Whenever a line below holds the word "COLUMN", copy that line.
*** Opening SUPPLIED INFORMATION ***
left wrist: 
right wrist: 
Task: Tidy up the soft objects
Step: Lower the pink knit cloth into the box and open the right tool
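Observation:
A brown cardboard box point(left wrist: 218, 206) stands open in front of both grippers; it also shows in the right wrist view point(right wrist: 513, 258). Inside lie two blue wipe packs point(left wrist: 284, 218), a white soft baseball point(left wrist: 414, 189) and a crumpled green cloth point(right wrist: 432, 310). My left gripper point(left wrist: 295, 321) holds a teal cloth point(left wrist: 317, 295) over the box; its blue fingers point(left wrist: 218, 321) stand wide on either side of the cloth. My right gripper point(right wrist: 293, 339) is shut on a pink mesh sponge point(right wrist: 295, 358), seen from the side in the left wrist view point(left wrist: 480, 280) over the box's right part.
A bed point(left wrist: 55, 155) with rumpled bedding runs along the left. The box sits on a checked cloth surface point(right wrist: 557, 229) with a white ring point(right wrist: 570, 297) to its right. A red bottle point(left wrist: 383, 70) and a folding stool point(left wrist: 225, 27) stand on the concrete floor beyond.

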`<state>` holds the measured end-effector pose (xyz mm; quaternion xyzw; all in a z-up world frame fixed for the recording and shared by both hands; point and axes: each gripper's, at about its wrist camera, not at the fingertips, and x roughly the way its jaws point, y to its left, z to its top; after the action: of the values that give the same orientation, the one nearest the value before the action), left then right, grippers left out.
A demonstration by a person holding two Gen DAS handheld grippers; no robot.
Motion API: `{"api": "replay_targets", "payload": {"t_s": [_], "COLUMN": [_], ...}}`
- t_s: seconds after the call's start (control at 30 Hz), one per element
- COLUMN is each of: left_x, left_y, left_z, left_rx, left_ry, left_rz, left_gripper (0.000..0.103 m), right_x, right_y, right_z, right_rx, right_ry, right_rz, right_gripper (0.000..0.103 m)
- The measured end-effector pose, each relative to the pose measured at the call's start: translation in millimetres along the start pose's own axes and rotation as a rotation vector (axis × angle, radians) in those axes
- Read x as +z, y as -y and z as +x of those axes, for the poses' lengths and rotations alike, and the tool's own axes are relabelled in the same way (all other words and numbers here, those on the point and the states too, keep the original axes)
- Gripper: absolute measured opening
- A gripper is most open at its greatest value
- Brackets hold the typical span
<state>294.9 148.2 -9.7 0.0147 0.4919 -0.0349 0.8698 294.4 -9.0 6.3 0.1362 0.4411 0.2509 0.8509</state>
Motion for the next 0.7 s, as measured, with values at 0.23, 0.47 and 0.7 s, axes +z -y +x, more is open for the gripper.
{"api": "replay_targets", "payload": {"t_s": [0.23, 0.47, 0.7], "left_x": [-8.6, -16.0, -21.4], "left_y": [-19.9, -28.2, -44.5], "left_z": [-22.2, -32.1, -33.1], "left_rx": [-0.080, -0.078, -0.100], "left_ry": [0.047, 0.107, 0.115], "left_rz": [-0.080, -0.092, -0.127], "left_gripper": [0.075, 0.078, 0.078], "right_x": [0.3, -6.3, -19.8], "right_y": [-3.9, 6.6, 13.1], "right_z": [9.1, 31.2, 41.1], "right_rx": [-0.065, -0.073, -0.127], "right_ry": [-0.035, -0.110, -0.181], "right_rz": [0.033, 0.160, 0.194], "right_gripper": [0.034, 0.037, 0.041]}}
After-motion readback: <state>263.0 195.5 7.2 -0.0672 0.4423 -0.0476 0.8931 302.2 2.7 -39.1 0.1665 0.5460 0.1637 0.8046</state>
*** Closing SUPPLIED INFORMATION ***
### FINISHED EXERCISE
Motion API: `{"api": "replay_targets", "payload": {"t_s": [_], "COLUMN": [_], ...}}`
- COLUMN is each of: left_x, left_y, left_z, left_rx, left_ry, left_rz, left_gripper (0.000..0.103 m), right_x, right_y, right_z, right_rx, right_ry, right_rz, right_gripper (0.000..0.103 m)

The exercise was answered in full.